TASK INSTRUCTIONS
Show all lines from the data that include the word "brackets".

DATA LISTING
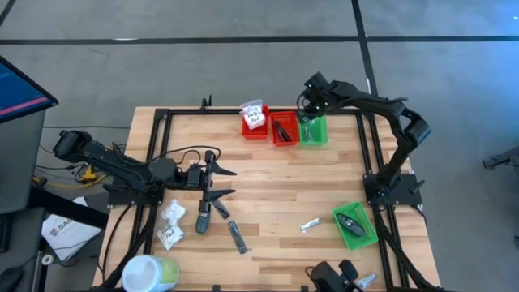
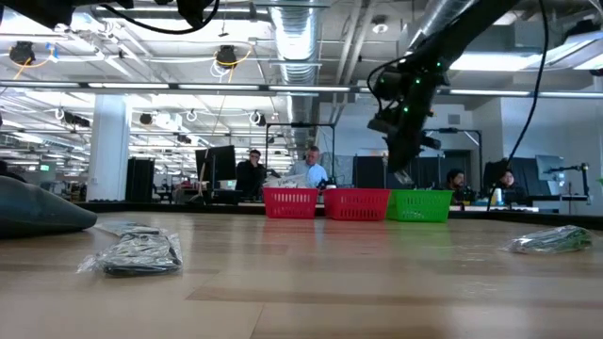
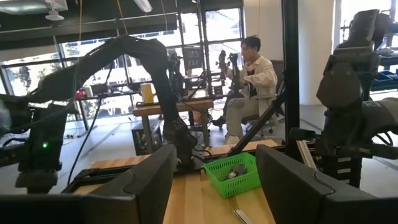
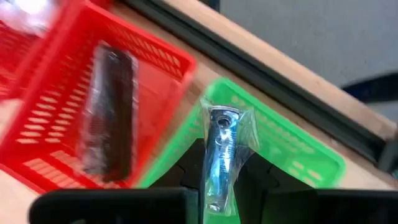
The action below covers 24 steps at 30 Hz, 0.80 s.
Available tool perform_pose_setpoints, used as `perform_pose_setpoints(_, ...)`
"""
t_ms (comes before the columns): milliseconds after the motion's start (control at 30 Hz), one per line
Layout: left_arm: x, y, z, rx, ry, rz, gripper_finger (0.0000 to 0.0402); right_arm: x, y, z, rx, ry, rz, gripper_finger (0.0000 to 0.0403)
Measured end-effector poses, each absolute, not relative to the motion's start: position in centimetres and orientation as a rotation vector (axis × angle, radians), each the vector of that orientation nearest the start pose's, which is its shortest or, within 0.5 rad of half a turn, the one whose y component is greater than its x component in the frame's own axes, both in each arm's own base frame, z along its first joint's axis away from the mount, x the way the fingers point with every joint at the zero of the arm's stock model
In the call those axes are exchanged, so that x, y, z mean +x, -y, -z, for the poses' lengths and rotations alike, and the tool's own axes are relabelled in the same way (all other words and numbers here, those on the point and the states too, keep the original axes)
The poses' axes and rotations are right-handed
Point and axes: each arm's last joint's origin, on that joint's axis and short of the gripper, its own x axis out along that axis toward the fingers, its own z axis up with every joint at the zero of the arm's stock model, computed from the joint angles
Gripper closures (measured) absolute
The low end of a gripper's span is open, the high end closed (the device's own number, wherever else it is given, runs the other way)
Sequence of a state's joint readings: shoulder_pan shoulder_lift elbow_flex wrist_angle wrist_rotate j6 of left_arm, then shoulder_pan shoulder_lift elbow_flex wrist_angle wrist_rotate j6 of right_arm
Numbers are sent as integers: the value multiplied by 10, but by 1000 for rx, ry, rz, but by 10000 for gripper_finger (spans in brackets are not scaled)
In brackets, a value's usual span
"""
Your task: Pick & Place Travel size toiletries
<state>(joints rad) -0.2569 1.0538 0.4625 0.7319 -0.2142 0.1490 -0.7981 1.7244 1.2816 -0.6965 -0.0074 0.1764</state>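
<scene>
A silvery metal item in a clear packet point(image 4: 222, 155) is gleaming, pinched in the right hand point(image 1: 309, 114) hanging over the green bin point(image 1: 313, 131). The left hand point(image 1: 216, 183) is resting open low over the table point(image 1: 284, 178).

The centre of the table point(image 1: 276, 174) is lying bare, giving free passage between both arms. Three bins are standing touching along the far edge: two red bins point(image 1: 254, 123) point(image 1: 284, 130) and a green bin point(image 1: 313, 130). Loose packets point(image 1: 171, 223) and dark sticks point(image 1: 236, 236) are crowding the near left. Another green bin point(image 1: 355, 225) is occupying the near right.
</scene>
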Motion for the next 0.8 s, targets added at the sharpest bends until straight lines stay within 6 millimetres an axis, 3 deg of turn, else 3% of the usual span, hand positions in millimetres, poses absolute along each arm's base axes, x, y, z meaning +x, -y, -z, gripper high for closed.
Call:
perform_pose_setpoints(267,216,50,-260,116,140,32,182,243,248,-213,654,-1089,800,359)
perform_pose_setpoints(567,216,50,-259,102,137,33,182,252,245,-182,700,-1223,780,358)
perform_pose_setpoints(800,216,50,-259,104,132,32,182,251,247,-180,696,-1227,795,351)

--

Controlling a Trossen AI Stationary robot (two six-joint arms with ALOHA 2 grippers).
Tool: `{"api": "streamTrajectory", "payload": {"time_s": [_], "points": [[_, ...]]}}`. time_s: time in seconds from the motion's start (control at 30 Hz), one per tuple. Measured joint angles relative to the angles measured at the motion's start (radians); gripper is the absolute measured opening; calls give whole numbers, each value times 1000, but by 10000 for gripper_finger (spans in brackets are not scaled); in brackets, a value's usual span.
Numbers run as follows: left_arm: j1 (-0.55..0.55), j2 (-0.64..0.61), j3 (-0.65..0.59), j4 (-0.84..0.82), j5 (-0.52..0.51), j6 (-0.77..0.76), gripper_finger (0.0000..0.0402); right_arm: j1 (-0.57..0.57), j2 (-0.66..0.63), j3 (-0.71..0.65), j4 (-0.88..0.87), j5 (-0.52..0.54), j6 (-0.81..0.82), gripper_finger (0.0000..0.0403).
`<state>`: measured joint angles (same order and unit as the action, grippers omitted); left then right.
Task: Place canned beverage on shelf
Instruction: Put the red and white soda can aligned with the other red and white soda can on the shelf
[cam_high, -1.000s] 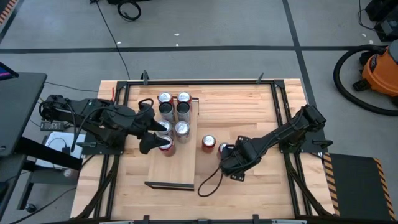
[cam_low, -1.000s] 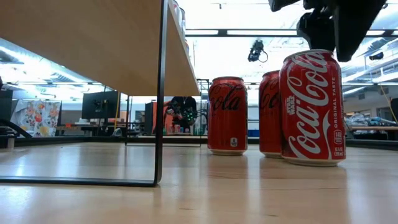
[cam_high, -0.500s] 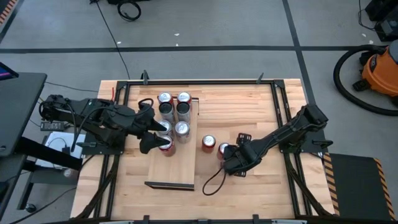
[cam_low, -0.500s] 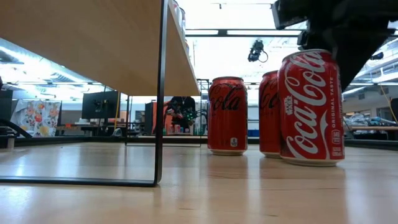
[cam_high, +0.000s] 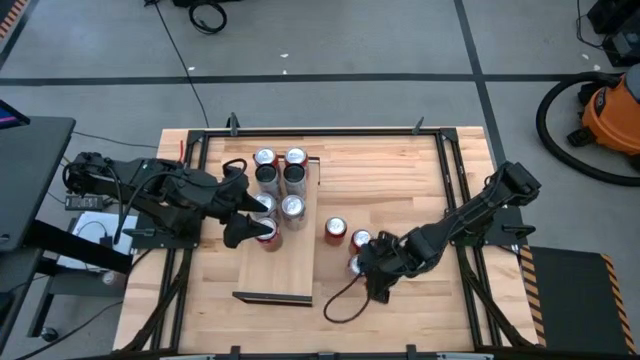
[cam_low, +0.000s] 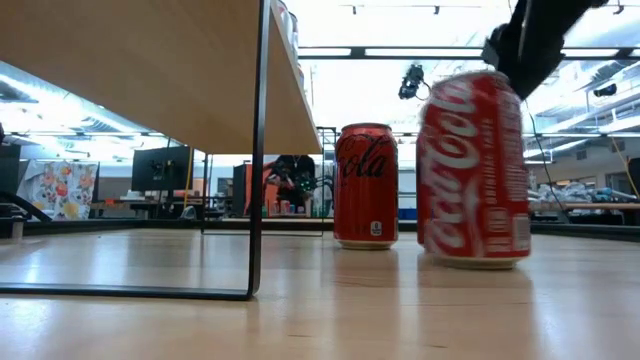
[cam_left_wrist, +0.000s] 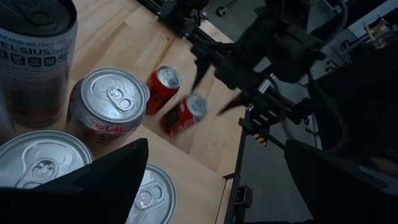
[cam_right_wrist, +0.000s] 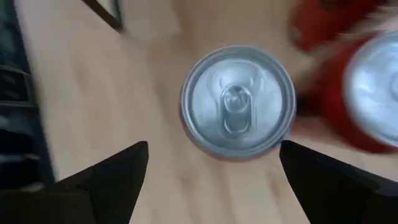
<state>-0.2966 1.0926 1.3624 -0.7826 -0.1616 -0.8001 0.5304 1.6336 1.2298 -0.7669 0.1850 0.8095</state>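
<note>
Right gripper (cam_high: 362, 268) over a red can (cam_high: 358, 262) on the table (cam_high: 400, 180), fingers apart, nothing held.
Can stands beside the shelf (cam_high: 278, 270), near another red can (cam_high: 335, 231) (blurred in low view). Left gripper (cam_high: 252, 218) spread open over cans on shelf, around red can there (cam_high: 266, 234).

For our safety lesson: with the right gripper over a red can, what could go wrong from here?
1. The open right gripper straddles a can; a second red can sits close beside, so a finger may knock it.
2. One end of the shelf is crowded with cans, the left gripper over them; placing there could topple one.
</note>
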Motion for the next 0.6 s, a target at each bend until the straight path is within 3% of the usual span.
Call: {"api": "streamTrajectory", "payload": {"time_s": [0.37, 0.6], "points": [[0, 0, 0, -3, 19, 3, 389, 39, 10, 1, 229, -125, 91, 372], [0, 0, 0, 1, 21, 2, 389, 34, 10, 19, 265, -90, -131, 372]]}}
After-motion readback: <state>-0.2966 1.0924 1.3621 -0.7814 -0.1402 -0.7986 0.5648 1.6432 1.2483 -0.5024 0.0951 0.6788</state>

TASK SOLUTION
Numbers are sent as integers: the value multiplied by 10, but by 1000 for rx, ry, rz, but by 10000 for gripper_finger (spans in brackets are not scaled)
In brackets, a value's usual span
Tool: `{"api": "streamTrajectory", "payload": {"time_s": [_], "points": [[_, ...]]}}`. time_s: time in seconds from the motion's start (control at 30 Hz), one per tuple. Measured joint angles relative to the angles measured at the motion's start (radians); gripper is the absolute measured opening; calls give whole numbers, each value times 1000, but by 10000 for gripper_finger (spans in brackets are not scaled); in brackets, a value's usual span.

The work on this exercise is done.